- **YOUR INSTRUCTIONS**
Each line in the entries below that holds the string "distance" must be copied.

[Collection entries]
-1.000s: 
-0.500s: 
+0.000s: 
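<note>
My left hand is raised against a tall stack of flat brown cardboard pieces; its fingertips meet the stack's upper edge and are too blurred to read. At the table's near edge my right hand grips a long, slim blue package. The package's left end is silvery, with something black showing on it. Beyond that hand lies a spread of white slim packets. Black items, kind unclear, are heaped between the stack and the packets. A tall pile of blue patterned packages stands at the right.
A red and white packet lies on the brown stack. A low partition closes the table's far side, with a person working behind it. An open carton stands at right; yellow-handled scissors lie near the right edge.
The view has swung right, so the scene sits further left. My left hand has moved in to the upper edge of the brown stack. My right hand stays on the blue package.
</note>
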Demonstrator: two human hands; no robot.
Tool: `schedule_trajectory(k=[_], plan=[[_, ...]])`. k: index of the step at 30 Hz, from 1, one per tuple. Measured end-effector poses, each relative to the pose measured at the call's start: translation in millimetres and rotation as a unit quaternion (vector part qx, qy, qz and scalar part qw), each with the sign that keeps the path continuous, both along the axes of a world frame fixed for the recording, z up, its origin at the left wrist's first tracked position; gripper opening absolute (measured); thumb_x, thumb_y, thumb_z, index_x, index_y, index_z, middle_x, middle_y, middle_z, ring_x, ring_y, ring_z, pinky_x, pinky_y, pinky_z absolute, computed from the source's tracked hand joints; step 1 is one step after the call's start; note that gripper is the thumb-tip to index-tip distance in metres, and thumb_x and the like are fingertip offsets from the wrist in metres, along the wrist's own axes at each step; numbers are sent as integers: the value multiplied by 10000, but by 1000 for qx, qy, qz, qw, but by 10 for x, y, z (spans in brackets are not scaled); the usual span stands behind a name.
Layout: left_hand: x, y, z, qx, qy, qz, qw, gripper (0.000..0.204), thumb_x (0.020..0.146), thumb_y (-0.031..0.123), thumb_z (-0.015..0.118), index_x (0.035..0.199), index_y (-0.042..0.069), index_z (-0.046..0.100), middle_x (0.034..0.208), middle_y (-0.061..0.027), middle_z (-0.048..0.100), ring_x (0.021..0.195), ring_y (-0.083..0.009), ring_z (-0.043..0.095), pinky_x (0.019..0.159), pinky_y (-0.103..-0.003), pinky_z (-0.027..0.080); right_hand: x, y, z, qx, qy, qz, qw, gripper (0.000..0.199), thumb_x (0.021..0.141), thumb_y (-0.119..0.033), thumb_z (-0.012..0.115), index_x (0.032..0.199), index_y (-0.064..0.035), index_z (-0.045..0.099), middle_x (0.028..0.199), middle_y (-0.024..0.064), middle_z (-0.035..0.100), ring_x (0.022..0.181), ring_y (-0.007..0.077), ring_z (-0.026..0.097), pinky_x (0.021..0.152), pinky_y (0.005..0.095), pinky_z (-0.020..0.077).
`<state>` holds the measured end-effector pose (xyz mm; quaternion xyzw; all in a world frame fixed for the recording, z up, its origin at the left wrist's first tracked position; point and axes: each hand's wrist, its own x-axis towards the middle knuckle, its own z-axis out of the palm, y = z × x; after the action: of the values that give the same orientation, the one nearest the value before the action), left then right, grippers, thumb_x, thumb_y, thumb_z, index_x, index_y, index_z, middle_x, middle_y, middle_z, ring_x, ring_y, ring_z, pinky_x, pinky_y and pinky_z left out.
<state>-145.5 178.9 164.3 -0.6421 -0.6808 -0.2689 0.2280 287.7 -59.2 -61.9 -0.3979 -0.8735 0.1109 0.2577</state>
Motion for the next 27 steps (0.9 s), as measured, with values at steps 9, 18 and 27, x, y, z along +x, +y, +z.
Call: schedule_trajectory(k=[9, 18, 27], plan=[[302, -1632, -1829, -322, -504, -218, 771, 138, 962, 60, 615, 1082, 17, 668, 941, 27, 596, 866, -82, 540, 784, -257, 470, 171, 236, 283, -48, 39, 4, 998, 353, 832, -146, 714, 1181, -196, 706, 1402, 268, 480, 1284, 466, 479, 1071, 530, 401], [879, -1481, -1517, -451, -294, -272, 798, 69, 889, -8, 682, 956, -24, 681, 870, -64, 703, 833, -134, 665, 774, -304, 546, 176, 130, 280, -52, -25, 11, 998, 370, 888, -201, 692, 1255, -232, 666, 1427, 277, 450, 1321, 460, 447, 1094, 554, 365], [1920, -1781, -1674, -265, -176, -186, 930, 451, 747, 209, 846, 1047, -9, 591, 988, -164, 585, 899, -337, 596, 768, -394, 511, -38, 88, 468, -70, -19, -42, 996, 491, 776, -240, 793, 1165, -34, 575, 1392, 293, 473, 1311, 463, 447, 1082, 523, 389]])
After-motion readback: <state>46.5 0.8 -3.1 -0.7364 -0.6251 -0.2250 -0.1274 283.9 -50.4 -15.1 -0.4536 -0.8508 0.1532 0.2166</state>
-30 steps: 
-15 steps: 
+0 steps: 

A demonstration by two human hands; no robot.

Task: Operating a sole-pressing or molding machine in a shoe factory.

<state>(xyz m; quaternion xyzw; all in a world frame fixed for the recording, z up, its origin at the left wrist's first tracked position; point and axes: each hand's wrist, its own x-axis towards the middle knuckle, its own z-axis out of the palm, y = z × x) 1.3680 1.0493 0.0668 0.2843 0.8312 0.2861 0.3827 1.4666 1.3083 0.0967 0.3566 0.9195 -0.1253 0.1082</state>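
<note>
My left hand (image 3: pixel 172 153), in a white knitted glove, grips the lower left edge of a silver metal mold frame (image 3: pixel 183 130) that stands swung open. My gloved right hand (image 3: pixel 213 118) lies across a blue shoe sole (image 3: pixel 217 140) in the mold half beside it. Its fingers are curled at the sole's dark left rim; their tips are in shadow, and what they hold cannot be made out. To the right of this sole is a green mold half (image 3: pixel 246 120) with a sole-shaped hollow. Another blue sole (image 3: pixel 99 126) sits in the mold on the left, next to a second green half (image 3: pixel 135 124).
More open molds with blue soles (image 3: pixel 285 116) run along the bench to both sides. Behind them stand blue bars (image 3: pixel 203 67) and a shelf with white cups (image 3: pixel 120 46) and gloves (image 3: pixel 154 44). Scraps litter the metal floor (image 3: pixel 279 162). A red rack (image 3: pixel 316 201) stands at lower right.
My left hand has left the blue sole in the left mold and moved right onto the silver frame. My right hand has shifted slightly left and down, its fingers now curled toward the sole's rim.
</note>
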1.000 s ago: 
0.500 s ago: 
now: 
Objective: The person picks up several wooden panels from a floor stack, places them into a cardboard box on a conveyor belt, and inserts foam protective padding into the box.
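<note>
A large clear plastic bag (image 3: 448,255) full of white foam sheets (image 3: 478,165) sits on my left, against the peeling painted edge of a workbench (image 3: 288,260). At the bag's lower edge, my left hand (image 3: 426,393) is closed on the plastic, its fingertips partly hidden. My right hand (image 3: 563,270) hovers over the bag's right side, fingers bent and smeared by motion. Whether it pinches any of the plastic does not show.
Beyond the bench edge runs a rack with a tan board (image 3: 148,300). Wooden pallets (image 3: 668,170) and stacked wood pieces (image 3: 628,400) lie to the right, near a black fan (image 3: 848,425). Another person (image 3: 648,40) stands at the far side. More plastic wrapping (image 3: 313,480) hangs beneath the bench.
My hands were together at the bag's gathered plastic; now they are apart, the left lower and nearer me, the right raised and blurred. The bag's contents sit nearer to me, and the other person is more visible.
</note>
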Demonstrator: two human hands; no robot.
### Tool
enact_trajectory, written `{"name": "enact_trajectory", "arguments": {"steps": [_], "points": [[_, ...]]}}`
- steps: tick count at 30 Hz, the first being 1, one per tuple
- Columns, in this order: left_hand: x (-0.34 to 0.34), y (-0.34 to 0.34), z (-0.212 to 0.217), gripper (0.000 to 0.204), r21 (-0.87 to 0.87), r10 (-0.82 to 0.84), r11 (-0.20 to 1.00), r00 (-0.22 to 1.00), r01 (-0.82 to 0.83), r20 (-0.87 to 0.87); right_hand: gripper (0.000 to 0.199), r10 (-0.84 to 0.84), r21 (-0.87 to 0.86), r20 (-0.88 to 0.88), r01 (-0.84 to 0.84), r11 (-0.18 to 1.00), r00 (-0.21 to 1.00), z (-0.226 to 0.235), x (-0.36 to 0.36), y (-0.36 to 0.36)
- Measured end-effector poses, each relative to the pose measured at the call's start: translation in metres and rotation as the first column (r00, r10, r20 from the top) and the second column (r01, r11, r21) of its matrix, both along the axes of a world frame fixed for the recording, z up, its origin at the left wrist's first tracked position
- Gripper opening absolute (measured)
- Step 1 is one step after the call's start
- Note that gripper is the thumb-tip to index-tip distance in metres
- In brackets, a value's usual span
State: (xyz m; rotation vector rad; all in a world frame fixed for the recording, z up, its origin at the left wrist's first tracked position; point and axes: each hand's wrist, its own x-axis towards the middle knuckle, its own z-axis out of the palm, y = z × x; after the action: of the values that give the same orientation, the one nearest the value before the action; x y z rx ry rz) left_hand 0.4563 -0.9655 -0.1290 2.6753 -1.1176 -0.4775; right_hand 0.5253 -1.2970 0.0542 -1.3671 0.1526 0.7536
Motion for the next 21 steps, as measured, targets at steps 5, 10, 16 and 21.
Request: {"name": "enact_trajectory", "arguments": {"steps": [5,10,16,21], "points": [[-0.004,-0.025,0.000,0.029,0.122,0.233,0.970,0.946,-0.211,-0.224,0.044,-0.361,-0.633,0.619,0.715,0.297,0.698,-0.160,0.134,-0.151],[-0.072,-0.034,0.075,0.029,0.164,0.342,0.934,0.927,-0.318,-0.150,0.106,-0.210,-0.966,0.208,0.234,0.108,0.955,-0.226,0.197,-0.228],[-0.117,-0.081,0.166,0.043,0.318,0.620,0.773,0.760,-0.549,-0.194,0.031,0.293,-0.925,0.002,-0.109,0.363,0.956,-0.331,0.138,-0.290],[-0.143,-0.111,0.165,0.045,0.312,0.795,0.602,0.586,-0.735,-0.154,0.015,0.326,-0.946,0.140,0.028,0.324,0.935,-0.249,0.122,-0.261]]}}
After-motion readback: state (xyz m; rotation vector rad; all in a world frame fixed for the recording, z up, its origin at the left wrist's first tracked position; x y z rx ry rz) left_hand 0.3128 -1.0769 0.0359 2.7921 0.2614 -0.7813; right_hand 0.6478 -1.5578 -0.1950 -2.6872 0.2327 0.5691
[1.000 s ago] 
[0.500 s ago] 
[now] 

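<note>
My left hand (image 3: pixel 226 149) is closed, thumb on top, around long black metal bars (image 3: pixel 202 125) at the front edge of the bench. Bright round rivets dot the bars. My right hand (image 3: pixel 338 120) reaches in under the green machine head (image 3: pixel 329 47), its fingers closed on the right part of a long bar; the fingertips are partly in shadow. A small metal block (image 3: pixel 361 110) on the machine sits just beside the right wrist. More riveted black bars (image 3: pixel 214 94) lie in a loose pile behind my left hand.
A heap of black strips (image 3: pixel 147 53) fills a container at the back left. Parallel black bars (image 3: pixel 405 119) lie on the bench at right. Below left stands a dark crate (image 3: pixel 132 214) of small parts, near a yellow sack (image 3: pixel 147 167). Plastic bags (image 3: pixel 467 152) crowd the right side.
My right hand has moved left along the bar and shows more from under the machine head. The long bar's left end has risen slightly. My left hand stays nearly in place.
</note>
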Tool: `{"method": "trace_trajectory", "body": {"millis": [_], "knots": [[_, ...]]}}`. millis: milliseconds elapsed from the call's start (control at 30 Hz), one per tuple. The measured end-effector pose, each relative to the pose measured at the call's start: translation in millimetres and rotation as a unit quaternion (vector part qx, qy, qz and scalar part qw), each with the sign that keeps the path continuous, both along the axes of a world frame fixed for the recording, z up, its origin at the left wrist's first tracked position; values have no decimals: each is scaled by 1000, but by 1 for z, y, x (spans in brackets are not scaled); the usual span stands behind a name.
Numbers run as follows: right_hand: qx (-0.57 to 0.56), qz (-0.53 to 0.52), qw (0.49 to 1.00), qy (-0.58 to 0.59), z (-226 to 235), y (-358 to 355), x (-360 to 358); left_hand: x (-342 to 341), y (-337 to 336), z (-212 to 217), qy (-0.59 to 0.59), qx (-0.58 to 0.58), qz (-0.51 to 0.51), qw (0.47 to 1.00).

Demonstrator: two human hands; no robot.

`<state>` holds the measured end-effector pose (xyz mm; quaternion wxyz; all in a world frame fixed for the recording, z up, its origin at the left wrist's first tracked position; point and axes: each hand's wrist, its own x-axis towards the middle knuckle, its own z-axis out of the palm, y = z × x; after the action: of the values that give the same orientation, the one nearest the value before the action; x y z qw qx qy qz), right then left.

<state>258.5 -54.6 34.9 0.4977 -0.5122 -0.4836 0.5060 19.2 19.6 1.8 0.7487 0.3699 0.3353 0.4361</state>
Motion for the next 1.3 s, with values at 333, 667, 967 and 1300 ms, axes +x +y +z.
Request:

- **OUTPUT FOR THIS TASK**
Tool: `schedule_trajectory(k=[_], plan=[[_, ...]])`. k: index of the step at 30 Hz, from 1, one per tuple. Measured end-effector poses, each relative to the pose measured at the call's start: translation in millimetres and rotation as a unit quaternion (vector part qx, qy, qz and scalar part qw), each with the sign that keeps the path continuous, both along the axes of a world frame fixed for the recording, z up, its origin at the left wrist's first tracked position; gripper opening absolute (measured); thumb_x, thumb_y, thumb_z, index_x, index_y, index_z, middle_x, middle_y, middle_z, ring_x, ring_y, ring_z, pinky_x, pinky_y, pinky_z absolute, computed from the source's tracked hand joints; step 1 is one step after the call's start; note that gripper is the thumb-tip to index-tip distance in metres, and thumb_x and the like are fingertip offsets from the wrist in metres, along the wrist's own axes at each step; numbers are sent as integers: the value multiplied by 10000, but by 1000 for qx, qy, qz, qw, but by 10 for x, y, z (spans in brackets are not scaled); the usual span stands behind a name.
- Note that gripper is the thumb-tip to index-tip distance in metres

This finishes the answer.